2016 Finalists

On behalf of Rotary NSW Clubs and Districts we commend and congratulate all Emergency Services Members for the work they undertake in their jobs everyday and for their Service Above Self – where they go above and beyond in their local communities.  This year 107 inspirational Emergency Service Members were nominated for these prestigious awards from across New South Wales.

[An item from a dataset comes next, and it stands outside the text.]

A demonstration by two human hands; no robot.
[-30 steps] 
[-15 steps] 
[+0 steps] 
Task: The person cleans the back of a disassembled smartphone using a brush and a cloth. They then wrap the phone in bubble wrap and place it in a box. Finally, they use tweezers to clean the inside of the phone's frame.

Congratulations to the 2016 Finalists of the Rotary NSW Emergency Services Community Awards.  You are amazing individuals that give so much back to your communities in addition to what you do in your role as an Emergency Service Member.  Thank you for being you!

FRNSW

      

Fire and Rescue NSW –  2016 Finalists

 

 

 F&R - Ron Jenkins1$

Ron Jenkins, Associate Chaplain – Rutherford

Ronald Jenkins was captain of the Telarah Fire Station in the Hunter Valley but suffered a burns injury and was retired. A position was created for him whereby, being a qualified counsellor with the Salvation Army, he became an honorary associate chaplain. Because of his firefighting experience, he was more able to mentor firefighters and offer advice. He was prepared to travel anywhere, even outside the Lower Hunter zone, was active in the Employee Assistance Program, and did blessings of fire stations. On one account, when asked to go to a fire station, he “just makes his presence known and then quietly offers his assistance when needed”.

 

 

F&R - Mellissa Madden$

Melissa Madden, Deputy Captain – Bangalow

Melissa Madden, deputy captain of 213 Bangalow Fire & Rescue NSW, has conscientiously carried out her duties in the volunteer Peer Support Program and in particular, since November 2014, the Commissioner’s Participative Council. The council was established to help facilitate improvements and innovation for firefighters and other employees within Fire and Rescue NSW. She has been described as “a powerhouse of innovation, ideas and creativity”.  She established the “Hydrant Hero” campaign, aimed at building community awareness for the need for effective street hydrants. She has engaged the community participation in identifying, clearing and maintaining their local hydrants.

 

 

F&R - Graham Parks$

Graham Parks, Captain – Leeton

Graham Parks, captain of Fire & Rescue NSW at Leeton, who has served for more than 30 years, has been a volunteer member of the station’s Peer Support Team, and has been working so hard at this that it is not uncommon for him to be counselling more than 10 firefighters at a time. His information and counselling, which has focussed on mental health, has gone beyond even the fire and rescue service. He provided counselling to the Jerilderie Rugby Club after one of their members died in a motor vehicle accident and Leeton High school and other community groups after the murder of a local teacher.

 

 

 F&R - Brad McWilliams$

Brad McWilliams, Senior Firefighter – Bathurst

Brad McWilliams, a senior firefighter with Fire & Rescue NSW, based at Bathurst, has gone beyond his duties as a firefighter, where even there his performance here has been exceptional. He has served in the Brigade’s Peer Support Team and has counselled and assisted members and their families after critical incidents, not only work-related but in personal issues. During four years in this role, he has travelled widely conducting training and awareness programs and in one instance, provided invaluable support after the suicide of a firefighter at a fire station. As a carer for a family member, Brad has lectured at the Charles Sturt University to Paramedical Services students on the needs of carers.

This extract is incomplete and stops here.